The controller is running Linux, with a kernel version 2.6.24, as the operating system. In order to interact with the boards a native Linux char device driver was developed [7]. Commands are sent by user programs by issuing standard *ioctls* system calls to the driver, responsible by forwarding the command to the boards by writing in the PCIe bus. The same procedure is used to read board registers and configuration values. In what concerns data readout, the read system call is used. When the driver receives a read request, it raises a bit in the board register asking for data and waits in a thread safe queue. Upon the transmission of data, using direct memory access (DMA), the board issues an interrupt. Finally, in the interrupt service routine, data is copied and the queue where the driver was waiting, signaled. An application programming interface (API) was developed based on the driver native functions, in order to ease the development of codes without requiring a deep knowledge of the low level details of the hardware

A FireSignal (FS) [8] node is installed at the controller aiming at interfacing the diagnostic sub-systems to the JET control and data acquisition system (CODAS). The HTTP data/event transport layer was chosen to integrate the diagnostics specific requirements, including the API, pulse height analysis (PHA) with pile-up resolution (PUR) and local control operation. As depicted in Fig.2, a FS node prepares the diagnostic for one plasma pulse allowing simultaneous acquisition of the 19 channels. The node uses the API referred above in order to change the board parameters. All the board parameters are described in a XML file, guaranteeing live configuration validation.

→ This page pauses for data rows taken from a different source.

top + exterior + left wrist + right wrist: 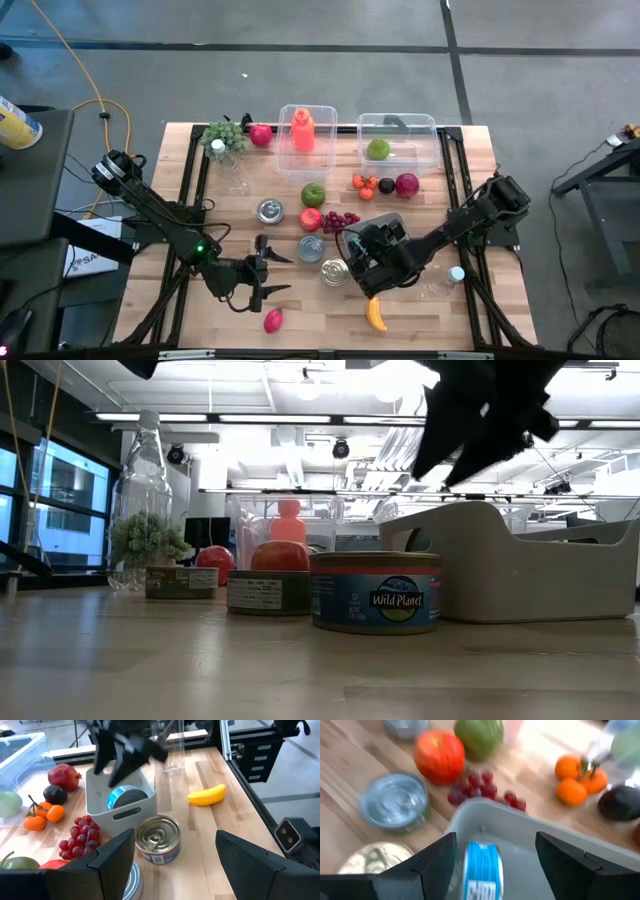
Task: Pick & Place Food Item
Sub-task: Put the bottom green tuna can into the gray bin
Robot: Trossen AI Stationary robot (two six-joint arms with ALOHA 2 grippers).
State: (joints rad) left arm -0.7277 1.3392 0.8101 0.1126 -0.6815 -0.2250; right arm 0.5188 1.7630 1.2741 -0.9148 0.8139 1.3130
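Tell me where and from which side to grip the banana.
Grip the banana across its thick middle, coming straight down from above. It lies flat on the bare table, curved, with free space on both long sides, so fingers can straddle it. The right hand hangs nearest, over the white bin.

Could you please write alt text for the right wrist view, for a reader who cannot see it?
The right gripper hangs open over a grey bin with a blue-labelled can on edge inside. Beyond the bin on the wooden table lie red grapes, a red apple, a green apple, small oranges and two tins.
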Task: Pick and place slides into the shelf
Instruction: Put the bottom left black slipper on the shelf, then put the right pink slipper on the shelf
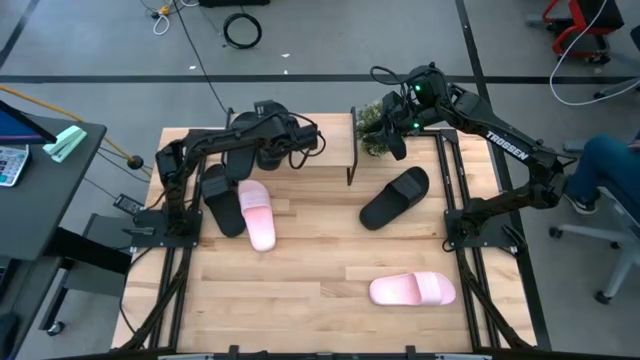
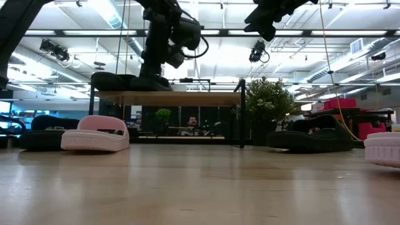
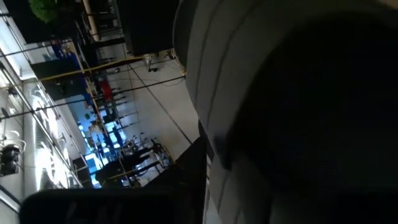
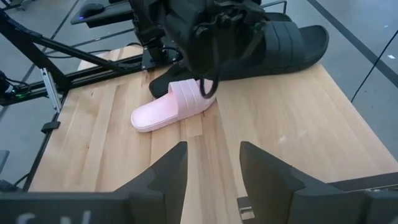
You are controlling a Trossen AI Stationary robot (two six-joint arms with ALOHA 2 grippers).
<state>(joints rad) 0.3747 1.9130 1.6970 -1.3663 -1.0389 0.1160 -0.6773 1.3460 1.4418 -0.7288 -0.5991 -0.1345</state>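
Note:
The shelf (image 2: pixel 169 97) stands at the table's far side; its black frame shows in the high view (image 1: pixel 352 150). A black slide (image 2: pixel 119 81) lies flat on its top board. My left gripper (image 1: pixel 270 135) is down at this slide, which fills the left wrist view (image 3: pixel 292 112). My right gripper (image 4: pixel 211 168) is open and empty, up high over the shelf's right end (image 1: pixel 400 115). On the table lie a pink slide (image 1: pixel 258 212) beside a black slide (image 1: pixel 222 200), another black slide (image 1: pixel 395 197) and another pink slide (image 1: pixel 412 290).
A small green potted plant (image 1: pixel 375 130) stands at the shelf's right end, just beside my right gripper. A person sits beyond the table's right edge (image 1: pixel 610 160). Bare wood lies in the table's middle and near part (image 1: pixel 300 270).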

#### A.Module Architecture

The TRP board architecture is based on two acquisition blocks, each with its own control provided by a Xilinx®, virtex<sup>TM</sup> 4 family (XC4FX60) field programmable gate array (FPGA), clock distribution and memory, acting as individual PCIe endpoints.

Each FPGA is directly connected to four free-running ADC channels acting as: (i) Temporary data buffer, mandatory to store data before sending it either to on-board memory or directly through PCIe links without loosing events; (ii) Realtime event manager, which is used to know whenever a real event has occurred and has to be stored or processed; (iii) A 2 GB DDR2 (SDRAM) controller; (iv) Time stamper (TS), so that in the segmented or processed mode the user can cross check data with the occurrence time and be sure of not having lost data; (v) High speed algorithms like digital level trigger detection, PHA while resolving pile-up, and (vi) Gigabit communication interface, 1 lane PCIe link ( 2.5 GHz full duplex) provider.

The input channels are single-end, ac-coupled, with an input voltage range of 1.1V @ 50 ohms. Each ADC channel (ADS5444 from TI®) runs at 250 MHz with 13 bit resolution.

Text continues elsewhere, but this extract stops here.